Apropos feste Hände: Vor einer katarischen Hochzeit ist der Schönheitssalon so wichtig wie die Familiengeschichte des Ehemanns. "Vor der Hochzeit" heißt: "Spätestens einen Monat vorher, sonst wird es knapp. Wir stellen einen Plan auf, damit man bis zum Termin gut aussieht. Man sollte dann aber auch jeden zweiten Tag kommen." Der genaue Plan richtet sich nach Bedarf und nach Budget, absolutes Minimum sind etwa 10.000 Rial (2.000 Euro).

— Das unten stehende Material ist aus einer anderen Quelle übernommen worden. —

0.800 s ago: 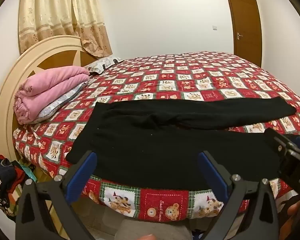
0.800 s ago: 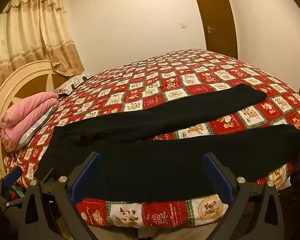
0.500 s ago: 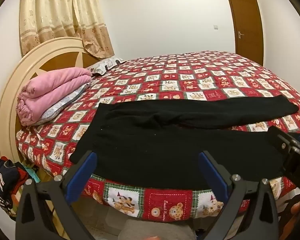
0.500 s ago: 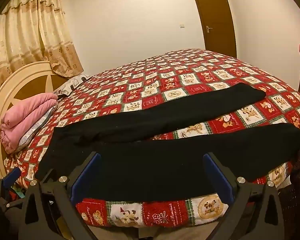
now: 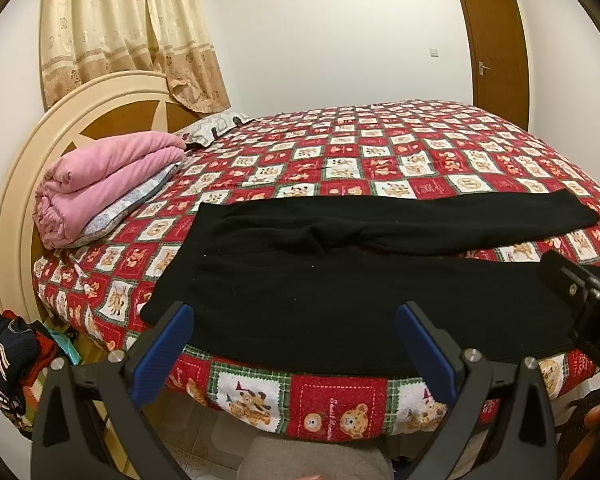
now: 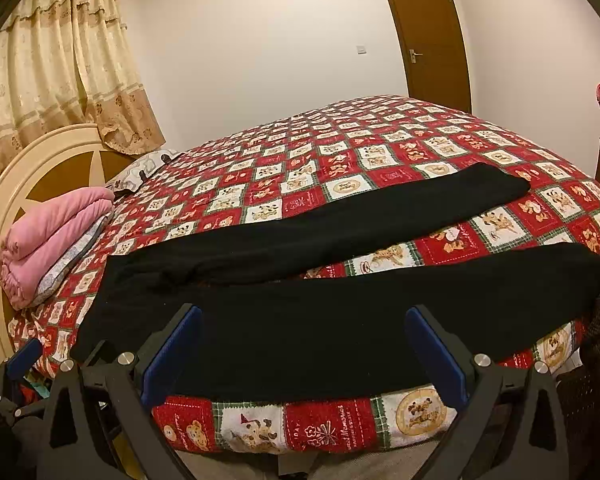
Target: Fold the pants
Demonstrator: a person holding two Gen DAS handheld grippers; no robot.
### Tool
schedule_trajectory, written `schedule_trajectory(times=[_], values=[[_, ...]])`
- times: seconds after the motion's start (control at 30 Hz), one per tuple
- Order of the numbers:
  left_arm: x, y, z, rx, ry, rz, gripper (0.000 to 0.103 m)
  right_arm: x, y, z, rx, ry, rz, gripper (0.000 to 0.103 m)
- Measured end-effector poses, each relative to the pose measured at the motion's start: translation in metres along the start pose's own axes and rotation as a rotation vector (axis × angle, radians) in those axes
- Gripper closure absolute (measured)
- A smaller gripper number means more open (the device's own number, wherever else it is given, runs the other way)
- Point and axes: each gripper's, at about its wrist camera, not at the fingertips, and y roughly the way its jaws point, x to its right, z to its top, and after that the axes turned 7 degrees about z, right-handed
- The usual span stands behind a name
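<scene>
Black pants (image 5: 340, 280) lie flat along the near edge of a bed, waist toward the headboard at left, the two legs spread apart toward the right (image 6: 340, 320). My left gripper (image 5: 294, 320) hangs open in front of the waist end, blue pads wide, nothing between them. My right gripper (image 6: 302, 324) is open too, in front of the near leg, short of the cloth. In the left wrist view the right gripper's body (image 5: 580, 300) shows at the right edge. The left gripper's pad (image 6: 24, 356) peeks in at the lower left of the right wrist view.
The bed carries a red, white and green bear-patterned quilt (image 5: 380, 160). A folded pink blanket (image 5: 100, 184) and a pillow (image 5: 212, 128) lie by the cream headboard (image 5: 20, 184). Clothes (image 5: 12, 360) pile on the floor at left. A brown door (image 6: 428, 36) stands behind.
The left wrist view has shifted slightly right and back from the bed. The right gripper has barely moved. Both stay open.
</scene>
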Motion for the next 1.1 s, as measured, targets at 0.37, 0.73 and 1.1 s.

Am Tag vor der Hochzeit läuft der Salon dann auf Hochtouren.

Obligatorischer Anfang: Ganzkörper-Waxing. Alles weg? Alles, sagt Grace. Dann Hammam, damit die Haut weich wird. Dann Maniküre und Pediküre. Roter Nagellack, ganz wichtig. Und für den besonderen Touch: ein Goldstaub-Bad. "Dann glitzert die Haut schön in der Hochzeitsnacht", sagt Grace und tupft dem Pressebesuch ein bisschen Gold-Lotion auf die Hand. "24 Karat Gold ist das." Es schwimmt im Badewasser und verschwindet im Abfluss. Man könnte sich hier durchaus ein paar Analogien zu den Golfstaaten einfallen lassen, aber man will gar nicht weiterdenken: Was nach der Wirtschaftskrise mit den ganzen halbfertigen künstlichen Inseln, mit den Wolkenkratzern und den Eislaufbahnen werden soll, das weiß nur, wie hier üblich, Gott allein.

Zum Schluss landet die Braut im Bride Room. Dort steht ein rosa Himmelbett, es sieht aus wie ein Zimmer im Barbie-Haus der 80er-Jahre. Haare hochstecken, Lidschatten auswählen, Lippen lackieren, dann ist es geschafft.

Kommt die Braut aus Katar, muss Grace passen: "Die wollen so viel Make-up, ich kann das nicht", sagt sie und verdreht zum ersten Mal leicht die Augen. "Ansonsten mach ich aber alles."

Nur eines macht im Medical Spa keiner mehr: Botox spritzen. Es hört sich so an, als ob dabei zu viel schief gegangen ist. Das erscheint nachvollziehbar: Mit einer katarischen Diva möchte man sich selbst dann nicht anlegen, wenn ihre Gesichtsmuskulatur nur beschränkt einsatzfähig ist. Grace sowieso nicht.

Sie weiß, wo ihr Platz ist in dieser Gesellschaft. Aber sie weiß auch: Wenn sie nach Hause zurückkommt, wird sie ganz oben mitmischen. Heute Abend wird sie ihr elektronisches Notizbuch aufklappen und schreiben: Interview mit Journalistin gemacht. Gut geworden. Weiter so!